TASK GOAL = Copy, exactly and without additions, every line in the records below from the one holding "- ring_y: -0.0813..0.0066" through the one holding "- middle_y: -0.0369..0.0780", both ends included.

Records excerpted from a collection:
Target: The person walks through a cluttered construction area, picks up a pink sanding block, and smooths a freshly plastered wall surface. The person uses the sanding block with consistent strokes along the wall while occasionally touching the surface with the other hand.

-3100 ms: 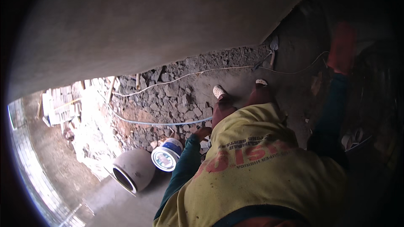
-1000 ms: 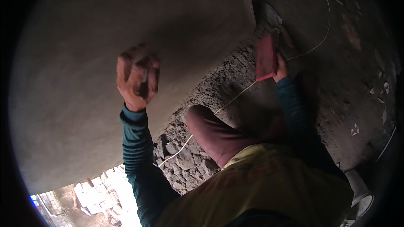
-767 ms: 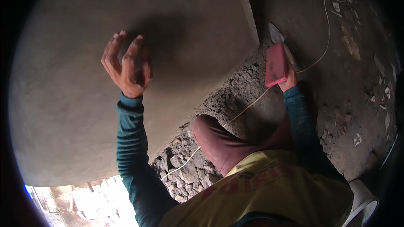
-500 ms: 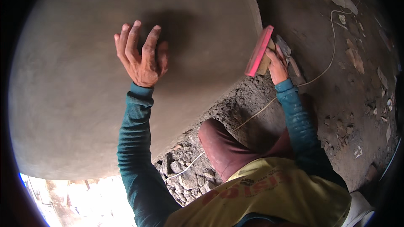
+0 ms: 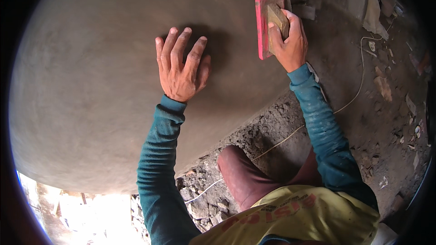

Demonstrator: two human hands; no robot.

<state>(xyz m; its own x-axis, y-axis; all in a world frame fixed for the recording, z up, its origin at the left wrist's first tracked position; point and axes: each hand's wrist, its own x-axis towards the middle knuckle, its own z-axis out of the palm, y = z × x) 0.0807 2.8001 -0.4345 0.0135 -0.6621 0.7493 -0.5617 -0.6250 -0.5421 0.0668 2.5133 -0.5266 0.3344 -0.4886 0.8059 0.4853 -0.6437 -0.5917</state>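
Note:
My right hand [image 5: 291,41] is closed round the handle of a plastering float [image 5: 262,29], which has a pink-red base and a worn tan grip. The float is close to the right edge of a smooth grey plastered wall [image 5: 100,86]; whether its base touches the surface I cannot tell. Empty, with its fingers spread, my left hand [image 5: 181,66] is at the plaster left of the float. Its shadow falls on the wall beside the thumb, and the palm side is hidden.
Below the wall runs a strip of rough soil and broken stones [image 5: 204,208]. A pale cable [image 5: 284,141] crosses the dirt floor [image 5: 336,77] and curves off to the right. Scraps and rubble [image 5: 383,86] lie there. My bent knee [image 5: 236,163] is near the wall's lower edge.
My right hand has carried the float up and left, from beside the wall's edge to over the plaster, turning it. My left hand has shifted right and slightly down, fingers still spread.

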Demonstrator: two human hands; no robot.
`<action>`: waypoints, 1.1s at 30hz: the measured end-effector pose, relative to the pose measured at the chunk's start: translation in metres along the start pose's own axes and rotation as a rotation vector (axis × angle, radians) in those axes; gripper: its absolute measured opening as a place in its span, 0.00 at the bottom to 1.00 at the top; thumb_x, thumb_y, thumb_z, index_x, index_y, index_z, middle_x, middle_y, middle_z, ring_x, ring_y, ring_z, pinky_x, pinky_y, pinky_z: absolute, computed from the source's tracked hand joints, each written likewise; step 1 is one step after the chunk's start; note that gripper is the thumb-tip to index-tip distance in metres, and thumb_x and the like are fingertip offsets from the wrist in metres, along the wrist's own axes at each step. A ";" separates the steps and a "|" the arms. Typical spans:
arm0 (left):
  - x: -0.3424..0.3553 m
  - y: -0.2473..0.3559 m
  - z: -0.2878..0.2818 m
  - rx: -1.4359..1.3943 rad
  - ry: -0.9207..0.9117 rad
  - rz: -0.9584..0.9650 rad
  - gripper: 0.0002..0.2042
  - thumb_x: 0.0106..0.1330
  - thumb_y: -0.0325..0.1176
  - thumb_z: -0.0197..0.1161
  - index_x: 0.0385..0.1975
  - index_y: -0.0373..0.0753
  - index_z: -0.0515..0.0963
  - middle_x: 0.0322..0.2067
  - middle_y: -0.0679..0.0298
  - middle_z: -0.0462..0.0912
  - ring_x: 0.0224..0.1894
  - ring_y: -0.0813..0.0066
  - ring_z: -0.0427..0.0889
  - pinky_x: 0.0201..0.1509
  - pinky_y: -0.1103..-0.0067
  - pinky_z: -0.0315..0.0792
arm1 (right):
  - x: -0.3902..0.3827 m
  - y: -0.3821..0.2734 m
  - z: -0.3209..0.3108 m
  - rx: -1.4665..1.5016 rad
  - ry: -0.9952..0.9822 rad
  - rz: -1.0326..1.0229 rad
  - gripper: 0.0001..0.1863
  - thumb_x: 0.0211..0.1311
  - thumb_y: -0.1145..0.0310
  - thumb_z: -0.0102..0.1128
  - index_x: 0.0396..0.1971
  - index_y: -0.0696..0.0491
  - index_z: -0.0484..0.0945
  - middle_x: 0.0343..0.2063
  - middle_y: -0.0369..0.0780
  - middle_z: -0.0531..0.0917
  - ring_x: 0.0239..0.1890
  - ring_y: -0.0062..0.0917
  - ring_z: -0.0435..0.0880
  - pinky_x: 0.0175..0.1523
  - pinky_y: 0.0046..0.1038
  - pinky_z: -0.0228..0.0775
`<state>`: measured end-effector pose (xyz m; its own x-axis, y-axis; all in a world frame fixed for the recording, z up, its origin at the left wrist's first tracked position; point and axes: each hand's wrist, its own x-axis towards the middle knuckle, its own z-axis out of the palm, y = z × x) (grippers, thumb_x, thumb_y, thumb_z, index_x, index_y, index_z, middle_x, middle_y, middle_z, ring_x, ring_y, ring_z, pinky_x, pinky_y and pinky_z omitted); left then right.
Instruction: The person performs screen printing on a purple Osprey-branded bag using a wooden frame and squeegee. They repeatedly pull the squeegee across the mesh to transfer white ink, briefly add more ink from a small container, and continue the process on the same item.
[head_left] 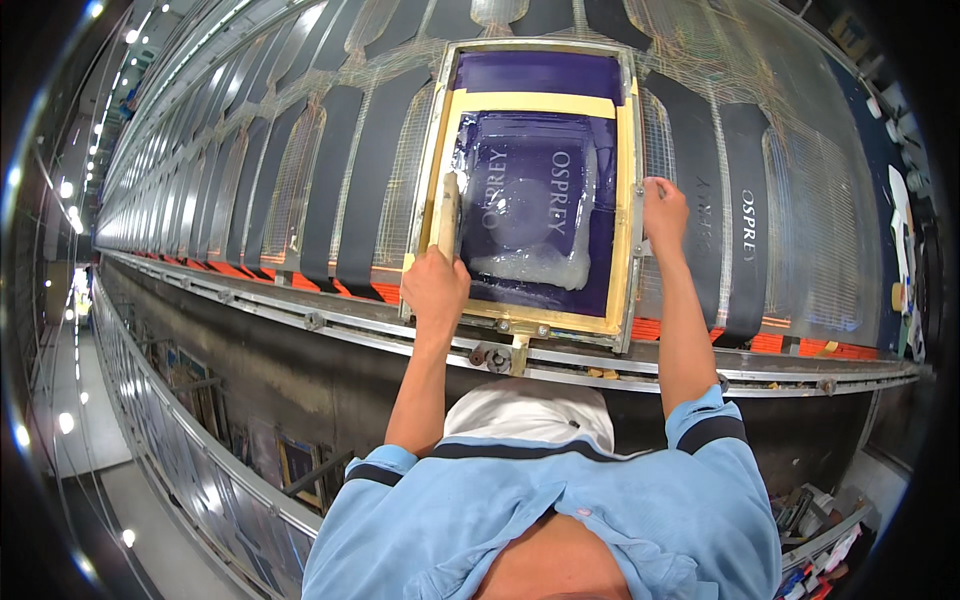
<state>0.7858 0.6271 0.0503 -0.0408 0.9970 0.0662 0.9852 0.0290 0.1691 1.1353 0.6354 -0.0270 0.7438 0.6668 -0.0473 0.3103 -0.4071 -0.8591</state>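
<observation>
A silk-screen frame (pixel 540 43) with metal edges and yellow tape lies on a long printing table in front of me. Its purple mesh (pixel 605 200) carries two rows of pale lettering. Glossy clear ink (pixel 530 268) spreads over the middle and lower part of that mesh. At the frame's left inner side, my left hand (pixel 436 285) is closed round the wooden handle of a squeegee (pixel 449 212), which stands along the tape; its blade is hard to make out. My right hand (pixel 664 212) has its fingers curled at the right edge of the frame.
Dark fabric strips (pixel 743 150) lie in rows along the table; two strips right of the frame bear lettering, one bright, one faint. A metal rail (pixel 400 345) runs along the near edge. Below left is another railing (pixel 220 460). Clutter (pixel 825 520) sits at the lower right.
</observation>
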 end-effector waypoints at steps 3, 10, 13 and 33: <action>-0.010 0.013 0.004 -0.128 -0.032 0.098 0.14 0.61 0.40 0.69 0.29 0.32 0.80 0.27 0.47 0.85 0.30 0.44 0.86 0.38 0.55 0.78 | -0.001 -0.004 -0.003 -0.025 -0.010 -0.009 0.19 0.68 0.57 0.59 0.44 0.56 0.86 0.32 0.47 0.88 0.37 0.39 0.88 0.47 0.37 0.76; 0.025 0.008 -0.011 -0.322 -0.056 0.667 0.12 0.58 0.40 0.74 0.34 0.40 0.83 0.26 0.60 0.83 0.33 0.57 0.81 0.38 0.65 0.73 | -0.004 -0.007 -0.006 -0.016 0.060 -0.147 0.17 0.68 0.57 0.59 0.42 0.56 0.86 0.35 0.51 0.88 0.40 0.47 0.88 0.49 0.41 0.76; 0.073 0.008 -0.010 -0.238 -0.082 0.939 0.12 0.52 0.37 0.75 0.35 0.43 0.83 0.28 0.63 0.84 0.36 0.61 0.82 0.41 0.66 0.73 | -0.002 -0.002 -0.003 -0.060 0.060 -0.155 0.16 0.68 0.58 0.59 0.42 0.56 0.86 0.37 0.51 0.88 0.42 0.48 0.87 0.50 0.41 0.76; 0.301 0.097 0.045 -0.275 -0.165 0.985 0.17 0.50 0.45 0.78 0.32 0.41 0.84 0.24 0.54 0.83 0.30 0.49 0.83 0.35 0.61 0.74 | 0.116 -0.153 0.098 -0.603 -0.621 -0.714 0.15 0.47 0.62 0.77 0.34 0.53 0.87 0.31 0.48 0.88 0.40 0.46 0.87 0.50 0.43 0.78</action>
<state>0.8768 0.9328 0.0426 0.8063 0.5680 0.1653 0.4963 -0.8016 0.3333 1.1160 0.8361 0.0493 -0.0906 0.9953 -0.0334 0.9088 0.0689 -0.4114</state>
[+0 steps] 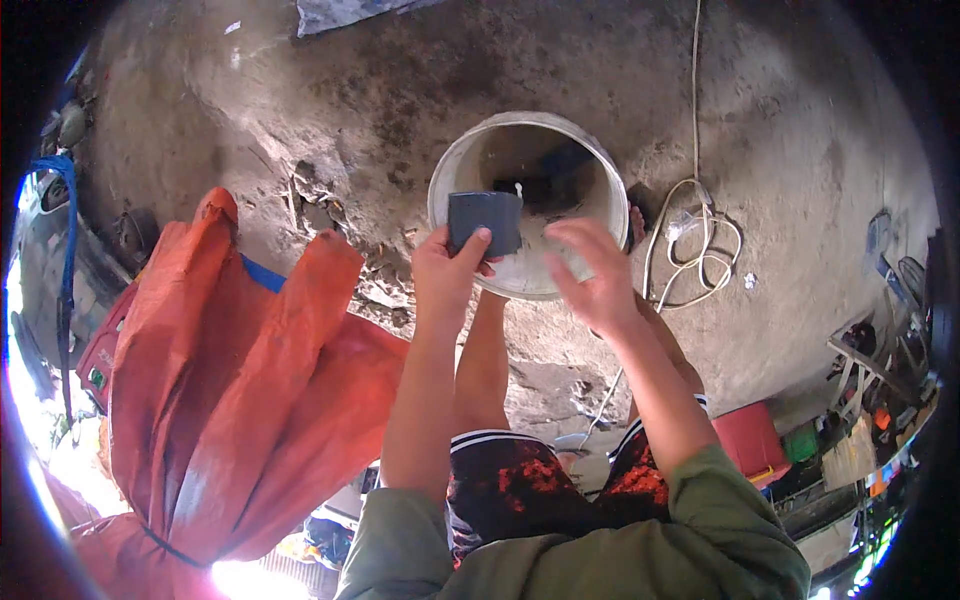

TASK RESPONSE =
  - ring_y: -0.0813..0.0066
  - ring_z: -0.0427..0.0889
  - pinky_x: 0.0201..0.1509
  - pinky_y: -0.1103..-0.0067
  - pinky_z: -0.0315..0.0792
arm1 (right):
  - x: -0.3902..0.3827 m
  - y: -0.3821..0.2734 m
  - z: -0.3209..0.3108 m
  - rx: -1.4665..1.5016 rad
  - ry: -0.9952..0.9822 rad
  - rz: -1.0326..1.0229 rad
  - gripper: 0.0001..0.1863
  - thumb_x: 0.0211..0.1311
  - thumb_y: -0.1145..0.0310
  - thumb_z: -0.0102..0.1128
  - index_x: 0.0396..0.1971
  - index_y: -0.0696..0.0491
  - index_z: -0.0484..0.0945
  - middle_x: 0.0343..0.2063
  - middle_y: -0.0369..0.0780

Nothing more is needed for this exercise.